### [TASK DIRECTIONS]
Work out how many lines of the material below mention the word "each"; reply with the number only.

### [DATASET SECTION]
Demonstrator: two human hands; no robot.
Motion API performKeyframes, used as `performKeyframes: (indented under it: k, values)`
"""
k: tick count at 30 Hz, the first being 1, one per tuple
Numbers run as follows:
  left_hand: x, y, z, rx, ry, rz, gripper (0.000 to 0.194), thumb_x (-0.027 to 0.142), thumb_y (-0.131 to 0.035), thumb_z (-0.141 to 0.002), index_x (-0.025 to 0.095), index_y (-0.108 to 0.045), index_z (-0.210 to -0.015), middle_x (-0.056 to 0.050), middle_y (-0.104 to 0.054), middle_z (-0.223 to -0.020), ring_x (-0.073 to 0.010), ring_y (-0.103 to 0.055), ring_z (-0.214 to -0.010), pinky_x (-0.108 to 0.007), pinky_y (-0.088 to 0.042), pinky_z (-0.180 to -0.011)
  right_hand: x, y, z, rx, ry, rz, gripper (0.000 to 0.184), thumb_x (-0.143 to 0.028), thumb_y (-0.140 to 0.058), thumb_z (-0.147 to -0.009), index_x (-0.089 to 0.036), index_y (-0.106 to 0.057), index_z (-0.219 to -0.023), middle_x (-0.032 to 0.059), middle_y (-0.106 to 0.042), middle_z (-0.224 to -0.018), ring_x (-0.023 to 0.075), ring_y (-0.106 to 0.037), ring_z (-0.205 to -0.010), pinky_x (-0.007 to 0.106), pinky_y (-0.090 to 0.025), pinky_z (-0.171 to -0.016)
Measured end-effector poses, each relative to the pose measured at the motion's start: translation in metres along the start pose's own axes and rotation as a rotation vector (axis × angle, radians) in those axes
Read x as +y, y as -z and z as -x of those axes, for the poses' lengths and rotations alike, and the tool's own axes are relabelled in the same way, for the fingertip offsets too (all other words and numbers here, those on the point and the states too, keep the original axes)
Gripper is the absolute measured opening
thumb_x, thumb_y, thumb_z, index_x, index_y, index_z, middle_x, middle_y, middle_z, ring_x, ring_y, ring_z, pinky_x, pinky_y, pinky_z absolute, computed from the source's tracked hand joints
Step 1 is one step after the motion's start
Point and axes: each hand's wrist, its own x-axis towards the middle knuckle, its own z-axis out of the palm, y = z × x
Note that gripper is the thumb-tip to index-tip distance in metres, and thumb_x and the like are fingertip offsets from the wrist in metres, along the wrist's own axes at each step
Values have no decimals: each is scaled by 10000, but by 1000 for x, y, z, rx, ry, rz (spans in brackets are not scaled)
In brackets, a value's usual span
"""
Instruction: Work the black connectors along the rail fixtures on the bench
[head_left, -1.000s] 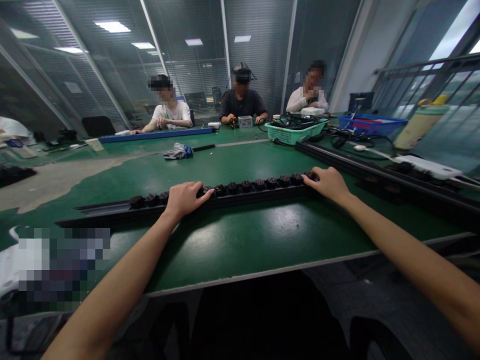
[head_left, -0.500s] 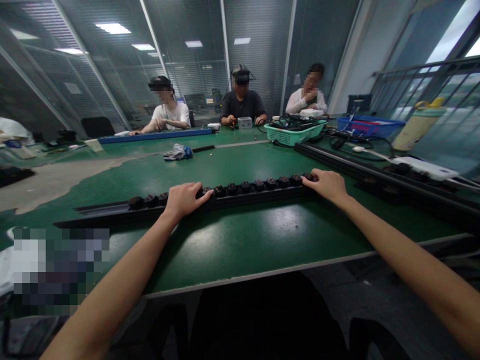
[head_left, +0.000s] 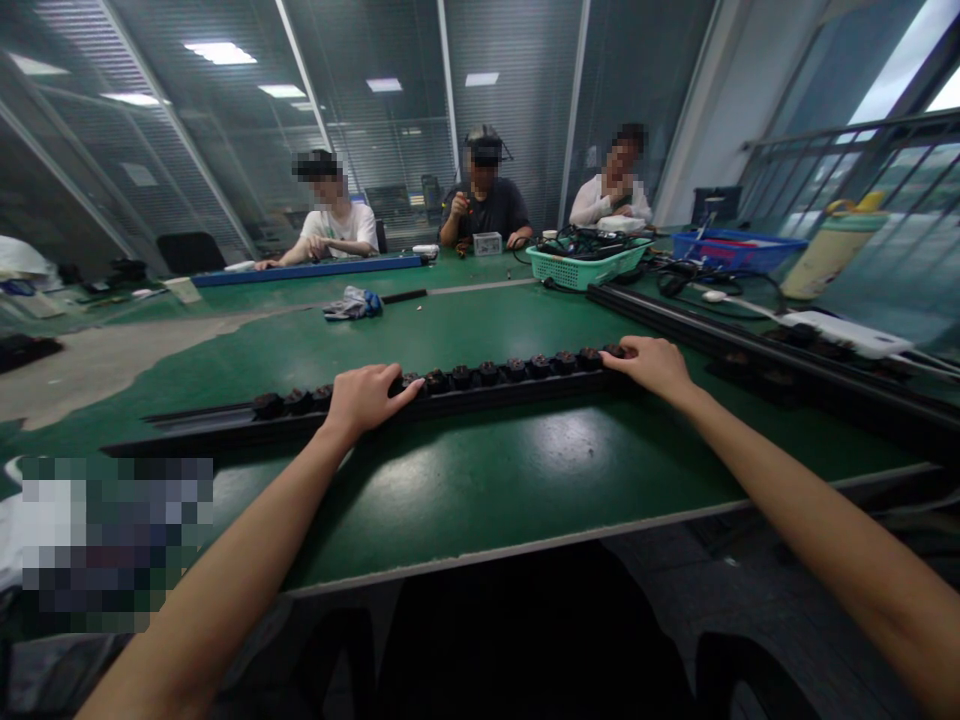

### [ANSWER AREA]
4